Tax officials were forced to apologise yesterday for two mistakes over late-payment fines, despite HM Revenue & Customs (HMRC) last weekend denying that taxpayers were being charged for failing to submit their self-assessment returns online, even though there is still almost two weeks before the deadline.
However, on Monday, the revenue admitted that some people have been wrongly charged and promised to cancel the penalty charges and apologised for the error.
The BBC reported that some 653 people who submitted their tax returns by the start of January were hit by the bogus late-payment penalty charges, and received letters from HMRC telling them they had missed the deadline and therefore had to pay a £100 penalty.
The BBC approached HMRC in relation to the errors, and the broadcaster reported that the revenue “went on the offensive” when discussing the matter, “insisting that no penalty notices had been sent to customers doing their self-assessment online”.

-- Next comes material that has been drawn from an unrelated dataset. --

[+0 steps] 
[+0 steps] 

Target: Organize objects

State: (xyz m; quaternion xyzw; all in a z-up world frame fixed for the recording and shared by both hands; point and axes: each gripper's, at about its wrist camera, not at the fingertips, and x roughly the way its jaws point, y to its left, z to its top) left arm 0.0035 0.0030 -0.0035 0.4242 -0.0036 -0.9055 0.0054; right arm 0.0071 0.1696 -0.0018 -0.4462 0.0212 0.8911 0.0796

Speaking to the BBC, HMRC said: “Any assertion we have sent early penalty notices to customers doing their returns online is false.”
The revenue was forced to retract this statement on Monday after discovering there was a problem. More specifically, it said that hundreds of people who had made online returns for trusts that they manage, which were processed on 2 January, were wrongly issued a late-payment fine of £100.
A spokesperson for HMRC said: “Due to human error in processing some online trust returns a small number of trustees or agents have been inadvertently issued with late filing penalties.
“We apologise for any issues this may have caused our customers and are writing to them directly to let them know.”